Task statement: In the listing below, find the line containing "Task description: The". Write out that line and every line after it to the end, exactly and only those.

========================

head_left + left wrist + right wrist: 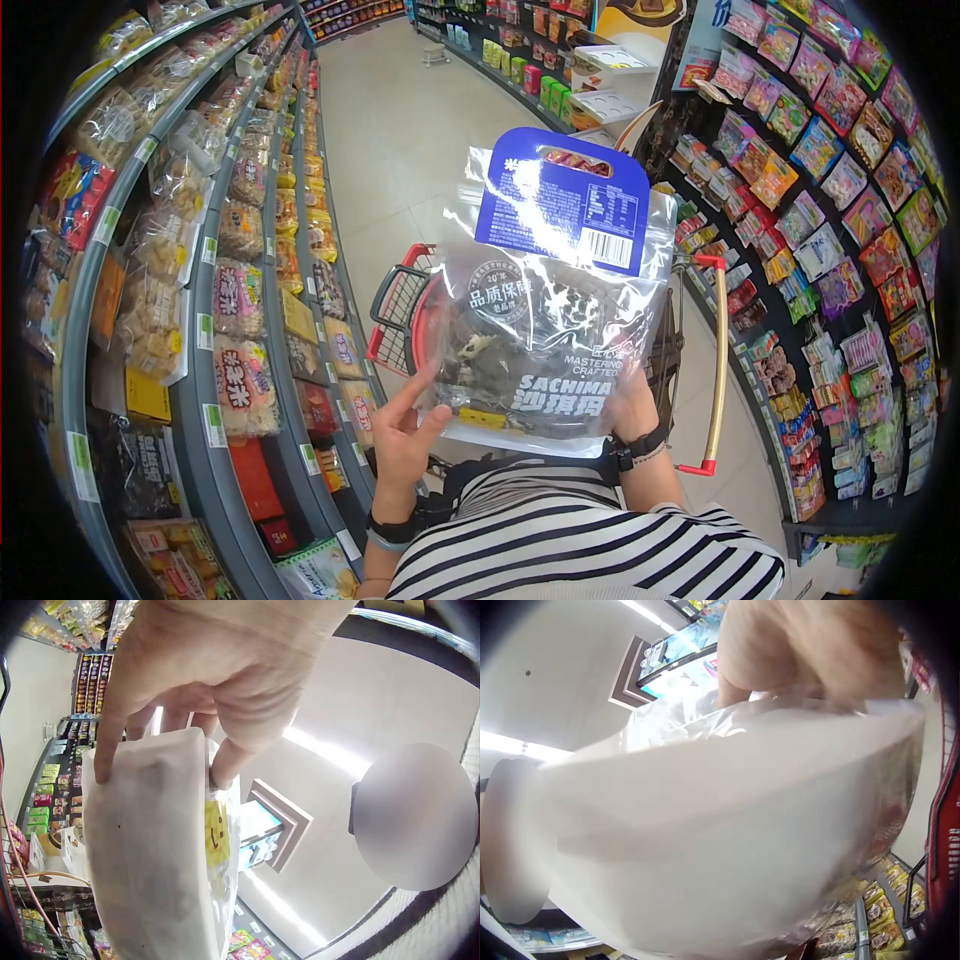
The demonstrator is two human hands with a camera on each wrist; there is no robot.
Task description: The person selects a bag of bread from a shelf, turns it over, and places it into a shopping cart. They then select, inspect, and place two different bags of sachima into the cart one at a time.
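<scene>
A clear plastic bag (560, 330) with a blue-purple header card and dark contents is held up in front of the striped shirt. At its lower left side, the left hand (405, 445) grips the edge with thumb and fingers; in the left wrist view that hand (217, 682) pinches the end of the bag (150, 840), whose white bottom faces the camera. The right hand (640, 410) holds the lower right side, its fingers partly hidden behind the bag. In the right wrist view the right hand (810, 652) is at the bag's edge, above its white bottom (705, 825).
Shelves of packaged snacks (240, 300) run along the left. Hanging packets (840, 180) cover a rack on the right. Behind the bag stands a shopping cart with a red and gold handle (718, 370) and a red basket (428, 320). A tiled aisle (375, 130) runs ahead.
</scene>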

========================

Solution for this problem:
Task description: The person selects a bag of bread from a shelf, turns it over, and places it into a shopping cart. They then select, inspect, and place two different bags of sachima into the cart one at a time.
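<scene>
A clear plastic bag (560, 330) with a blue-purple header card and dark contents is held up in front of the striped shirt. At its lower left side, the left hand (405, 445) grips the edge with thumb and fingers; in the left wrist view that hand (217, 682) pinches the end of the bag (150, 840), whose white bottom faces the camera. The right hand (640, 410) holds the lower right side, its fingers partly hidden behind the bag. In the right wrist view the right hand (810, 652) is at the bag's edge, above its white bottom (705, 825).
Shelves of packaged snacks (240, 300) run along the left. Hanging packets (840, 180) cover a rack on the right. Behind the bag stands a shopping cart with a red and gold handle (718, 370) and a red basket (428, 320). A tiled aisle (375, 130) runs ahead.
</scene>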

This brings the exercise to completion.